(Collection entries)
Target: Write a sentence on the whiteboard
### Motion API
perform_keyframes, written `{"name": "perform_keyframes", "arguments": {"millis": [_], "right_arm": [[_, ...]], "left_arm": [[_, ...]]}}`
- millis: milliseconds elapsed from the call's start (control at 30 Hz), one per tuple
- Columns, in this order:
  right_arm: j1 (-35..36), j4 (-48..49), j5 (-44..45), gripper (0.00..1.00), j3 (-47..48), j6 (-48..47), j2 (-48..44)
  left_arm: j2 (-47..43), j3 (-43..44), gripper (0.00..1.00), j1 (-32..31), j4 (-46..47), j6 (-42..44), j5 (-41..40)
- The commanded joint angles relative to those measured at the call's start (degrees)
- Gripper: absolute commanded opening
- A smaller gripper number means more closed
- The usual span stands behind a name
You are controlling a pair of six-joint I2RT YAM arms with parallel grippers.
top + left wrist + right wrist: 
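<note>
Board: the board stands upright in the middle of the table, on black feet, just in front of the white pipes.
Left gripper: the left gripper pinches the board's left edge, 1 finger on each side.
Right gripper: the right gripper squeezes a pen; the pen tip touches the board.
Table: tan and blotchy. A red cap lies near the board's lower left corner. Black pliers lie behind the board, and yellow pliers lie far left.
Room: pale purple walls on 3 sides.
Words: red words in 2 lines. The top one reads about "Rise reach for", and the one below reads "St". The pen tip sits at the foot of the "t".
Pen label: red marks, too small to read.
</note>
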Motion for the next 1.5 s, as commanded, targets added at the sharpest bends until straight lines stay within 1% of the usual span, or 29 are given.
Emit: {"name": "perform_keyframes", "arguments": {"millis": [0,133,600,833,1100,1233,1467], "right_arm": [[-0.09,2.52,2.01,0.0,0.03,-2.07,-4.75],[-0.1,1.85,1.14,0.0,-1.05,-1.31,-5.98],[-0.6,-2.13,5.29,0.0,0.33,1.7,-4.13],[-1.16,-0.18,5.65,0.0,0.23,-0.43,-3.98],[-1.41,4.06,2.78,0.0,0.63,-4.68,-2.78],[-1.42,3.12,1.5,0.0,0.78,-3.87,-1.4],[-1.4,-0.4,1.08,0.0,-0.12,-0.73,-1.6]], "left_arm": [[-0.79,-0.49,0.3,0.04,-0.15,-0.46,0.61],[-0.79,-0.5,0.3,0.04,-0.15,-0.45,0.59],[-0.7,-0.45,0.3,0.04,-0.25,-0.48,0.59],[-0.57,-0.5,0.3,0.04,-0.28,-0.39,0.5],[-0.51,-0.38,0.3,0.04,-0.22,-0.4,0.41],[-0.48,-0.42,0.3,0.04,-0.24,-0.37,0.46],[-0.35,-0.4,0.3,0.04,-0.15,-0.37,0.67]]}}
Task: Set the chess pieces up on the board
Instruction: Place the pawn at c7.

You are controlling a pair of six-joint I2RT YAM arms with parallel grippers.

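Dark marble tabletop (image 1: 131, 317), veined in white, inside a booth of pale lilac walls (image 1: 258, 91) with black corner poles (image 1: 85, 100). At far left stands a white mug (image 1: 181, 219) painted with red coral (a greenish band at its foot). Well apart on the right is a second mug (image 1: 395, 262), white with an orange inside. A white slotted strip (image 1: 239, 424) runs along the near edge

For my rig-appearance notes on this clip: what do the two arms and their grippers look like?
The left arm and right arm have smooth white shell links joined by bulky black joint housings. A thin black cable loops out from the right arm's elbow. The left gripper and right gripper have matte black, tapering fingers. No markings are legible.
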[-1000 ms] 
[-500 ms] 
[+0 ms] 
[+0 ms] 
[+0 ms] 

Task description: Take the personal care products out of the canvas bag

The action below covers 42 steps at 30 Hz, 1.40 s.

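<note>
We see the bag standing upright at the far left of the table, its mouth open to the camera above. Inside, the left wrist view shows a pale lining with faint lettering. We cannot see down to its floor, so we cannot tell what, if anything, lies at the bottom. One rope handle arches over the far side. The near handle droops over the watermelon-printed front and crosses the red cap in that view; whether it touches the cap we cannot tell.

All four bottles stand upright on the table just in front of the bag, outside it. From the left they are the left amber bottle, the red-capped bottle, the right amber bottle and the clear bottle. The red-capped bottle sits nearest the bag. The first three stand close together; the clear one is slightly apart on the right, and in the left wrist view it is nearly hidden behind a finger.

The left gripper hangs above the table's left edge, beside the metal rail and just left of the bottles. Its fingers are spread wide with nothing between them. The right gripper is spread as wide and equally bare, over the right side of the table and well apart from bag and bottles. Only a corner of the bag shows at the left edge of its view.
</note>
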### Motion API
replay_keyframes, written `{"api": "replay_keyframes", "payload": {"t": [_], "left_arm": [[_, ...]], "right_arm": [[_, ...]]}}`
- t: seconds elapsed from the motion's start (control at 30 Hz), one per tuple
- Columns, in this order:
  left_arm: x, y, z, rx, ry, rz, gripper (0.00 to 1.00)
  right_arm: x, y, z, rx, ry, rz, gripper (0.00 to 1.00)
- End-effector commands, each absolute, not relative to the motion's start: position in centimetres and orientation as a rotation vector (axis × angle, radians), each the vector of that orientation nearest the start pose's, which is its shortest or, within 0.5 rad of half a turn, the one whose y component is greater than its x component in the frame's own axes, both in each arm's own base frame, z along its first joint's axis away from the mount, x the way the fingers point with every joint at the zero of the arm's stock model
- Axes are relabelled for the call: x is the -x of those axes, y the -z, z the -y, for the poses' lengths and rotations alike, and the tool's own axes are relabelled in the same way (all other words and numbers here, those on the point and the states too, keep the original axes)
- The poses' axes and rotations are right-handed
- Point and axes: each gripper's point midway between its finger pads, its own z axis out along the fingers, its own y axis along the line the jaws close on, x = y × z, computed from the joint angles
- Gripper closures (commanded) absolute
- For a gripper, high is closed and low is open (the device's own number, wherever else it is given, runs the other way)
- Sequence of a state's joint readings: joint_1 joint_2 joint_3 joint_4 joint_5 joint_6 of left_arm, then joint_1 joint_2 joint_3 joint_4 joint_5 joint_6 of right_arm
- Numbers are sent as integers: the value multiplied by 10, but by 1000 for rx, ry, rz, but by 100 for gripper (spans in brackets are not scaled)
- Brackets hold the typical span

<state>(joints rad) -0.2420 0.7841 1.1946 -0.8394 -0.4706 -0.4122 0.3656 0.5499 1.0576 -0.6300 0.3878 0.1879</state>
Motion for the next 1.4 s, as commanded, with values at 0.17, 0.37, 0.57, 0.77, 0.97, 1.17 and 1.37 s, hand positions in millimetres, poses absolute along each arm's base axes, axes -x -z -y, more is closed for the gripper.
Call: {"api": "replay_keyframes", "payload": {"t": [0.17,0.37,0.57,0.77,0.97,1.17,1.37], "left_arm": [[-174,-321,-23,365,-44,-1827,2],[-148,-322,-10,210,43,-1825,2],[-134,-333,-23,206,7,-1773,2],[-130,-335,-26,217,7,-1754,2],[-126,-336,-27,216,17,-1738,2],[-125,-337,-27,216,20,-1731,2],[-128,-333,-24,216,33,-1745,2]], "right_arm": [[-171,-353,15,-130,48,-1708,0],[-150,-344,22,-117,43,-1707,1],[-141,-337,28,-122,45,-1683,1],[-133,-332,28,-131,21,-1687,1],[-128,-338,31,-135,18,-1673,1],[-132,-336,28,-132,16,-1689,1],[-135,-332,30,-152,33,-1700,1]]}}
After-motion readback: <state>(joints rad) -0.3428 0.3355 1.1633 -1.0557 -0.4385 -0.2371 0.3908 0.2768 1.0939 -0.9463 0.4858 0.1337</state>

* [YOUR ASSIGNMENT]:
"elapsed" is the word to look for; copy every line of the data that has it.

* [TASK SOLUTION]:
- millis: milliseconds elapsed from the call's start (control at 30 Hz), one per tuple
- t: seconds elapsed from the motion's start (control at 30 Hz), one per tuple

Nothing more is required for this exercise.